*Work instruction*: With the pictures excluded, reproduce all of the data exactly.

*Provided data*:
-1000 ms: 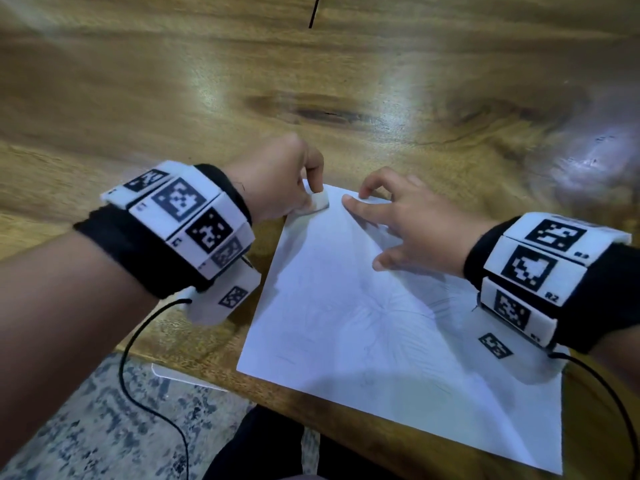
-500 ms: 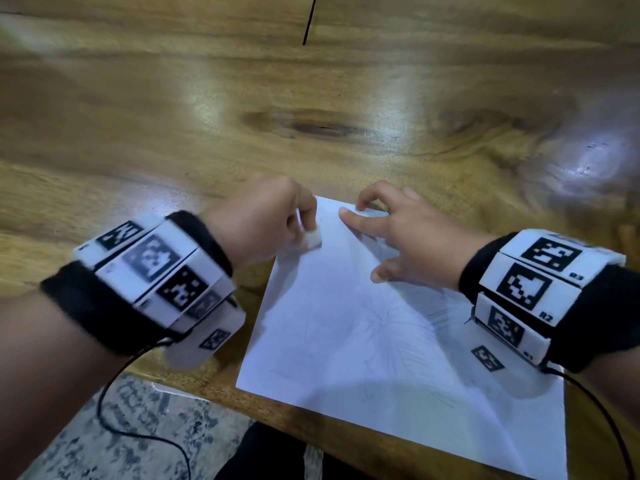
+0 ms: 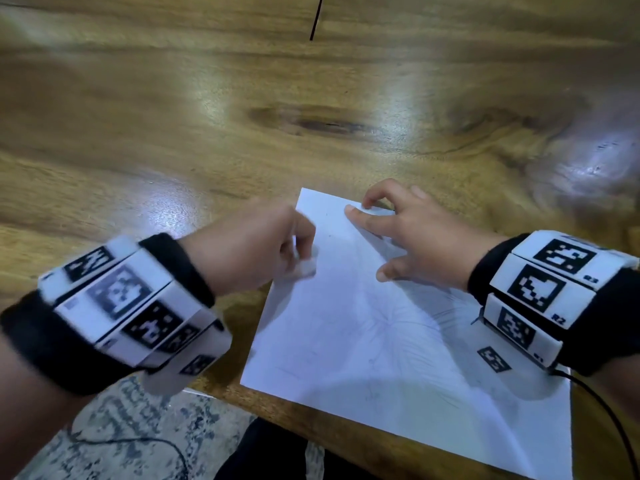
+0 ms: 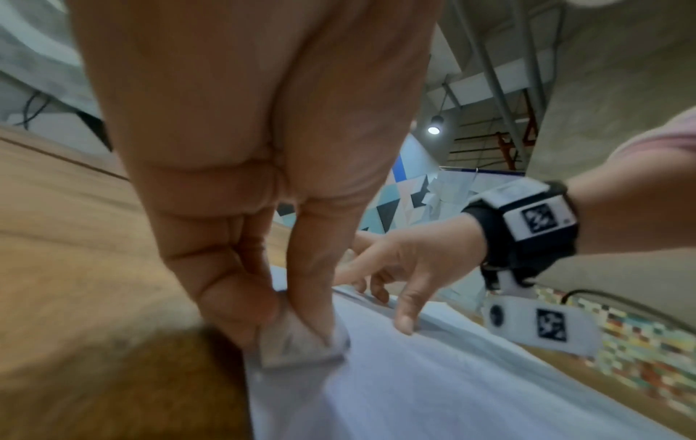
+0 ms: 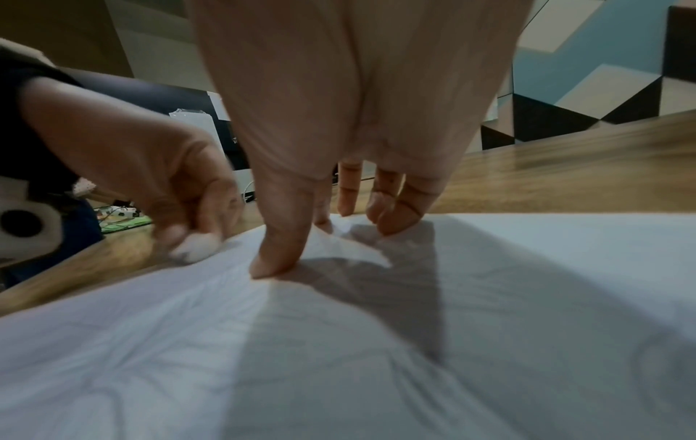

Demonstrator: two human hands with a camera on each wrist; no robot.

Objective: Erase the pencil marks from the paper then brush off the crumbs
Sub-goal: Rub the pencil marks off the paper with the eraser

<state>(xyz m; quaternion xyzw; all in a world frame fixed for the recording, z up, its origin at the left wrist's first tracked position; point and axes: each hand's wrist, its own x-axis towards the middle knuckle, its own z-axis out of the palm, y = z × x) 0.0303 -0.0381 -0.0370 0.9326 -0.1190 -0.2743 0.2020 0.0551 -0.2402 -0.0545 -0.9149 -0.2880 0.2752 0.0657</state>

*Completed exercise*:
-1000 ms: 
-500 ms: 
+0 ms: 
+0 ms: 
+0 ms: 

Demonstrator: two human hands with a camera on each wrist; no robot.

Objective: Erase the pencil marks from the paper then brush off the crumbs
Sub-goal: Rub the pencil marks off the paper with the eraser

<state>(xyz m; quaternion xyzw; all in a world frame fixed for the recording, z up, its origin at the left wrist's first tracked position; point and axes: each hand's wrist, its own x-axis towards the middle knuckle, its own z-axis out of the palm, y = z × x) 0.0303 -0.0381 -0.0370 0.9326 -0.1190 -0.2743 0.2020 0.0551 -0.2402 -0.0545 -0.9149 -0.2880 0.2752 0.0657</state>

This completes the answer to the exercise.